British physicist (born 1952)

Anthony Raymond Bell (born 9 June 1952) is a British physicist. He is a professor of physics at the University of Oxford and the Rutherford Appleton Laboratory. He is a senior research fellow at Somerville College, Oxford.

==Early life and education==
Anthony Raymond Bell was born on 9 June 1952 in Lincoln, England, to Raymond and Muriel Bell. He was educated at Leeds Modern School and Churchill College, Cambridge, where he studied natural sciences and later gained a PhD in radio astronomy in 1977 for research investigating supernova remnants.

==Career and research==
Following his PhD, Bell worked on radar signal processing with Marconi Electronic Systems before moving to the Central Laser Facility as a laser-plasma theorist. In 1985 he was appointed a lecturer at Imperial College London, and was appointed professor in 1998. In 2007, following two years with the Methodist Church, he was jointly appointed at the Clarendon Laboratory and the Central Laser Facility.
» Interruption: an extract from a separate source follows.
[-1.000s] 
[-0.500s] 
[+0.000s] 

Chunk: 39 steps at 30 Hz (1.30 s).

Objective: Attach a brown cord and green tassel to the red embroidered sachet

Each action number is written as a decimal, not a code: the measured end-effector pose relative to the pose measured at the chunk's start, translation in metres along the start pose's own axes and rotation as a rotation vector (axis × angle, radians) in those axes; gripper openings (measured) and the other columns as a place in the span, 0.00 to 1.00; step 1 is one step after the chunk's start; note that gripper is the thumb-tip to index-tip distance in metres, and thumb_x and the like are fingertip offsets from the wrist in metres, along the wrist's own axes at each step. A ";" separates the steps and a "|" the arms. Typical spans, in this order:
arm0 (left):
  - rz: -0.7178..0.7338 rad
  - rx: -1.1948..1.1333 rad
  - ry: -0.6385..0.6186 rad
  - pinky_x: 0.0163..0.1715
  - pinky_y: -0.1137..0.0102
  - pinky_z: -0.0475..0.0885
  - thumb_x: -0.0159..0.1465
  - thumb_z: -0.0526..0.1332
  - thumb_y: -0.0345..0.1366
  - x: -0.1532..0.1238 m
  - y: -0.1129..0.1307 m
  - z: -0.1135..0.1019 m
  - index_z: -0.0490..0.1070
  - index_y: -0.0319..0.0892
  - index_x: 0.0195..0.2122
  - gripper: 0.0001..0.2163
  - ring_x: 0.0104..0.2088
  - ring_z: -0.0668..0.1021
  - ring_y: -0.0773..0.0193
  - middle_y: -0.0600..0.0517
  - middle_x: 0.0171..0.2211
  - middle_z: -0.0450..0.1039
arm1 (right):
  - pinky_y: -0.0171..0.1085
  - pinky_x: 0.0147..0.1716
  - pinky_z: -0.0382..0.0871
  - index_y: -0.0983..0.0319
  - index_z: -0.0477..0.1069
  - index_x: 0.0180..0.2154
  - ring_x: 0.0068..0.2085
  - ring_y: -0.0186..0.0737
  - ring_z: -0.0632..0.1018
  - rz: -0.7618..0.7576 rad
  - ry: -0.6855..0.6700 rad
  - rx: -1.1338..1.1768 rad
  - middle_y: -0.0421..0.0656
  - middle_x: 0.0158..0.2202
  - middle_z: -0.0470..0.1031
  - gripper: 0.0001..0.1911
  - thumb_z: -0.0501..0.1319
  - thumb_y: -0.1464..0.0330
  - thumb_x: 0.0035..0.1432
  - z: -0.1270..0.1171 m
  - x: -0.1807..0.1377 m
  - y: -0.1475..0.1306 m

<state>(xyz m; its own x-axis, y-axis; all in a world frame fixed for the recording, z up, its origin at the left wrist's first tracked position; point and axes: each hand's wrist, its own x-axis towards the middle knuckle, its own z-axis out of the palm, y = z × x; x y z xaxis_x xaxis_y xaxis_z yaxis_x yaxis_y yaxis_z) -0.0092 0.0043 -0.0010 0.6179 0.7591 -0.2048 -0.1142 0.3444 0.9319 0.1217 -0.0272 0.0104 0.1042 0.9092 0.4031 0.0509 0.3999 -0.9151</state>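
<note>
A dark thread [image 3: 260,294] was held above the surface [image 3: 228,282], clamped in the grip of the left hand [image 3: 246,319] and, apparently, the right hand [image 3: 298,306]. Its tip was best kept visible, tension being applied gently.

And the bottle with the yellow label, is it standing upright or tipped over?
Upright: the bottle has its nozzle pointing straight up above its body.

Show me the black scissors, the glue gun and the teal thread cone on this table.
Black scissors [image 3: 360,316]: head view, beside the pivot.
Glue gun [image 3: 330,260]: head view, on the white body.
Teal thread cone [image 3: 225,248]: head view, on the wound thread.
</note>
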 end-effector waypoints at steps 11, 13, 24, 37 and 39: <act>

Bell's research investigates plasma physics. He wrote one of four independent papers proposing the theory of cosmic ray acceleration by shocks. He showed how strong magnetic field is generated during particle acceleration and how it enables cosmic ray acceleration to high energy. He initiated the theory of non-local transport for heat flow in inertial confinement fusion, explained the collimation of laser-produced energetic electrons by resistively generated magnetic field, and with John G. Kirk demonstrated the possibility of electron-positron pair production in ultra-high intensity laser-plasma interactions.

===Awards and honours===
Bell was awarded the 2014 Fred Hoyle Medal and Prize of the Institute of Physics "for elucidating the origin and impact of cosmic rays and for his seminal contributions to electron energy transport in laboratory plasmas". In 2016 he was awarded the Eddington Medal of the Royal Astronomical Society for "his development of the theory of the acceleration of charged particles in astrophysics, known as Diffusive Shock Acceleration". He was elected a Fellow of the Royal Society (FRS) in 2017. In 2021 he received the Yodh Prize of the International Union of Pure and Applied Physics (IUPAP). In 2024, Bell was awarded the Royal Society's Rumford Medal.

==Personal life==
Bell married Irene Barnett in 1975; they have two sons and one daughter. He is a local preacher in the Methodist Church of Great Britain and plays the piano.